The conformational properties of 1m were studied in dilute aqueous solutions by means of CD and FTIR analyses. Fig. 2a and Fig. S4 (ESI) showed the CD spectra of 1m at various pH values (3–10) at 25 °C. In a wide pH range, all 1m demonstrated a typical pattern of β-sheet structure with negative and positive maxima at around 217 nm and 196 nm, respectively. In addition, the CD spectra did not exhibit significant variation corresponding to either the increase in temperature from 4 °C to 70 °C or the subsequent decrease in temperature (Fig. 2b and Fig. S5, ESI). Thus, the hydrophobic A8 grafts, even when conjugated to PMPC and PEG, rapidly self-assembled into a stable β-sheet structure in water. The transmission FTIR spectra of the lyophilized solid state 1m at pH 5.6 agreed with the CD results and suggested that the β-sheets were classified as antiparallel β-strands, as evident from the amide I bands at 1695 and 1625 cm−1 (Fig. 2c).48 An additional C[double bond, length as m-dash]O stretching band arising from the ester groups of the MPC units was also observed at approximately 1720 cm−1. Fig. 2d showed the β-sheet content for 1m (m = 6–40) evaluated from the ratio of integrated peak intensities assigned to the β-sheet conformation to that of the random coil (and/or α-helix) conformation (around 1660 cm−1), which were obtained by peak deconvolution of the amide I band. The data revealed that the β-sheet content varied depending on the grafting density, and low grafting polymers (m = 6 and 10) possessed slightly lower β-sheet values. However, β-sheet value was maintained at over 60% content.
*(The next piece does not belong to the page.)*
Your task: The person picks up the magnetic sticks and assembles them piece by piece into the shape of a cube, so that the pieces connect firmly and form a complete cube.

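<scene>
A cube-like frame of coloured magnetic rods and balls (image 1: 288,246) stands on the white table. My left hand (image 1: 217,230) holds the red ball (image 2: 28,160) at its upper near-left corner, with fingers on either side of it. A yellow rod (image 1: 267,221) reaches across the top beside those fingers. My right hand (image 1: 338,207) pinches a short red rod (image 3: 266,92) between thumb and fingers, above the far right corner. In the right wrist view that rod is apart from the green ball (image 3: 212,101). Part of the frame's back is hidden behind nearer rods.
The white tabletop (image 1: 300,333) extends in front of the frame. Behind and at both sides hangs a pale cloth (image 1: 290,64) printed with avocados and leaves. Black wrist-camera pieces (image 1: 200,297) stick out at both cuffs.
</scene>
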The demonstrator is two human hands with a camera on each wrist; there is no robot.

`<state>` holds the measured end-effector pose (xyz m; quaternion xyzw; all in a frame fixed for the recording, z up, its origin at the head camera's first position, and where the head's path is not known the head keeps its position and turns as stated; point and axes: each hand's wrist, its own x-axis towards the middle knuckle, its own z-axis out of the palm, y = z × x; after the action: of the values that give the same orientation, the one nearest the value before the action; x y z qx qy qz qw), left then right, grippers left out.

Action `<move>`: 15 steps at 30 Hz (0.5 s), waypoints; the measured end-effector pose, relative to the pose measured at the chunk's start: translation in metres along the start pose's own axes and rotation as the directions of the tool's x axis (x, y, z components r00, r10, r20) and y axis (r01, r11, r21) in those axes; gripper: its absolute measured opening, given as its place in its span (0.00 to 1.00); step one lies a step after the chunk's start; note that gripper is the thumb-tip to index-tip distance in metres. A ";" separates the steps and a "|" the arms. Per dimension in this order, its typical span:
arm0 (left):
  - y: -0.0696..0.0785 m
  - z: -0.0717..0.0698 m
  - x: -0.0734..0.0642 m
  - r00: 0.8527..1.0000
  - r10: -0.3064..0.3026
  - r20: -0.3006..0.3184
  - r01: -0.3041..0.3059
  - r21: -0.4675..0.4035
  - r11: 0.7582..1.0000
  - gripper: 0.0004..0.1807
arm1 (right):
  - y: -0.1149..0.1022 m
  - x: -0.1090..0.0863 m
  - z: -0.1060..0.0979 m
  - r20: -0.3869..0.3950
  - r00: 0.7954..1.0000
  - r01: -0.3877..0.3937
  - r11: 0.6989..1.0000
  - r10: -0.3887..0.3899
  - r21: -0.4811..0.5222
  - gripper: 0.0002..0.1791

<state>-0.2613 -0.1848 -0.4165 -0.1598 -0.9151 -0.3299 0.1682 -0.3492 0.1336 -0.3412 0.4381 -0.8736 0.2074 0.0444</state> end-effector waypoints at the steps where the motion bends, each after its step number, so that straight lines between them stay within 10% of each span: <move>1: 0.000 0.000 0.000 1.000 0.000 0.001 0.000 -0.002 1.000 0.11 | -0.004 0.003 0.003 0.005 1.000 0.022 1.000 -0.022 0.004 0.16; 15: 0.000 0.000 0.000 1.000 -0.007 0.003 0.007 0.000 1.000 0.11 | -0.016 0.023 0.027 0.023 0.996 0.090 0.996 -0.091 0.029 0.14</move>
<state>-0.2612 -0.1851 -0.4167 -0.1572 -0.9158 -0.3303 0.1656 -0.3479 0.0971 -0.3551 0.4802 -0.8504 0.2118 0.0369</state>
The β-sheet-forming ability of the peptide grafts, in addition to good stability over a wide range of pH and temperature values, is favorable for self-assembled hydrogels with significant potential in various fields, such as biomedical materials, cosmetics, and nanotechnology.
image file: d1ma00347j-f2.tif
Fig. 2 Conformation analyses of hybrid graft copolymer 1m in water. pH (a) and temperature (b) dependencies of CD spectra of 1m (m = 28) at 25 °C. [peptide] = 250 μM. (c) Transmission FTIR spectra of 1m (m = 10, 28, 40). (d) Comparison of β-sheet content for various 1m (m = 6–40) evaluated with respect to relative areas of peaks in the FTIR spectra.

Characterization of the injectable hydrogels self-assembled from hybrid graft copolymers (1m)

The gelation property of the hybrid graft copolymer 1m was subsequently studied in concentrated aqueous solutions (5–15 wt%) at 25 °C using the test tube inversion method (Fig. 3). The hybrid polymers with high grafting densities (m = 28, 32, and 40) formed self-supporting hydrogels at 10 wt% concentration, while the polymers with the lowest grafting ratio (m = 6) were in the fluid solution state even at 15 wt% concentration. Such grafting density-dependent gelation of 1m clearly demonstrated that peptide grafts effectively acted as physical crosslinking points for network formation.
image file: d1ma00347j-f3.tif
Fig. 3 Photographs of hybrid graft copolymer solutions at various concentrations at 25 °C and pH = 6.5.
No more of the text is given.